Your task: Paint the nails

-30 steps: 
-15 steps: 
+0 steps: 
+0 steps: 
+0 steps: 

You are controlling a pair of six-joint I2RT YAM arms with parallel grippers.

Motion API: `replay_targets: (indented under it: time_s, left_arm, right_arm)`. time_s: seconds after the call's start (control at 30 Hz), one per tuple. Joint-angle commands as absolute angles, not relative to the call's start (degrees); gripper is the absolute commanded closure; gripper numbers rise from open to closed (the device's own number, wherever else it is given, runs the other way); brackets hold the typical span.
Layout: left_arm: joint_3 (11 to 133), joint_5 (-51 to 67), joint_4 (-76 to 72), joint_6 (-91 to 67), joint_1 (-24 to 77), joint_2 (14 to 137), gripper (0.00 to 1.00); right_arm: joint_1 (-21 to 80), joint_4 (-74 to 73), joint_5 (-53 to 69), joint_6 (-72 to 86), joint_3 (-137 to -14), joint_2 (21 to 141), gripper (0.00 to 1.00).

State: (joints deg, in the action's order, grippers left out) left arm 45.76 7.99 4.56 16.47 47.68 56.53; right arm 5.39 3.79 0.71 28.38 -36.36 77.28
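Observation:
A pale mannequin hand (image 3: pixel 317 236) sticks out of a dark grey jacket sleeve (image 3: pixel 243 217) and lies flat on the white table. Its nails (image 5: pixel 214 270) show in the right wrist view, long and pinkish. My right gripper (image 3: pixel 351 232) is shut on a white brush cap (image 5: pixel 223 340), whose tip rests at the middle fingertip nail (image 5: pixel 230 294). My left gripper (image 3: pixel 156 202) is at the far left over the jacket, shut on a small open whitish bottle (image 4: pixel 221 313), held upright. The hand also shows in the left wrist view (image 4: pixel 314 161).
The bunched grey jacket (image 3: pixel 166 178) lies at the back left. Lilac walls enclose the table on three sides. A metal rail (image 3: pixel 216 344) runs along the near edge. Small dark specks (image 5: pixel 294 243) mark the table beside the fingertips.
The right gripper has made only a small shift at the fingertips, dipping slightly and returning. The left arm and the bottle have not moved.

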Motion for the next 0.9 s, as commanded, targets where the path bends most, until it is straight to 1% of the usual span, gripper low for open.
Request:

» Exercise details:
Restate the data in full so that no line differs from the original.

» Output for this exercise:
Your task: Paint the nails

-30 steps: 
-15 steps: 
+0 steps: 
+0 steps: 
+0 steps: 

You are controlling a pair of six-joint I2RT YAM arms with parallel grippers.

Motion API: `replay_targets: (indented under it: time_s, left_arm, right_arm)`. time_s: seconds after the call's start (control at 30 Hz), one per tuple. Joint-angle commands as absolute angles, not relative to the call's start (degrees); gripper is the absolute commanded closure; gripper numbers rise from open to closed (the device's own number, wherever else it is given, runs the other way); brackets hold the typical span.
Layout: left_arm: joint_3 (11 to 133), joint_5 (-51 to 67), joint_4 (-76 to 72), joint_6 (-91 to 67), joint_1 (-24 to 77), joint_2 (14 to 137), gripper (0.00 to 1.00); right_arm: joint_1 (-21 to 80), joint_4 (-74 to 73), joint_5 (-53 to 69), joint_6 (-72 to 86), joint_3 (-137 to -14), joint_2 (21 to 141), gripper (0.00 to 1.00).

State: (joints deg, in the action's order, grippers left out) left arm 45.76 7.99 4.56 16.47 47.68 56.53; right arm 5.39 3.79 0.71 28.38 -36.36 77.28
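Observation:
A pale mannequin hand (image 3: pixel 317 236) sticks out of a dark grey jacket sleeve (image 3: pixel 243 217) and lies flat on the white table. Its nails (image 5: pixel 214 270) show in the right wrist view, long and pinkish. My right gripper (image 3: pixel 351 232) is shut on a white brush cap (image 5: pixel 223 340), whose tip rests at the middle fingertip nail (image 5: pixel 230 294). My left gripper (image 3: pixel 156 202) is at the far left over the jacket, shut on a small open whitish bottle (image 4: pixel 221 313), held upright. The hand also shows in the left wrist view (image 4: pixel 314 161).
The bunched grey jacket (image 3: pixel 166 178) lies at the back left. Lilac walls enclose the table on three sides. A metal rail (image 3: pixel 216 344) runs along the near edge. Small dark specks (image 5: pixel 294 243) mark the table beside the fingertips.
The right gripper has made only a small shift at the fingertips, dipping slightly and returning. The left arm and the bottle have not moved.
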
Motion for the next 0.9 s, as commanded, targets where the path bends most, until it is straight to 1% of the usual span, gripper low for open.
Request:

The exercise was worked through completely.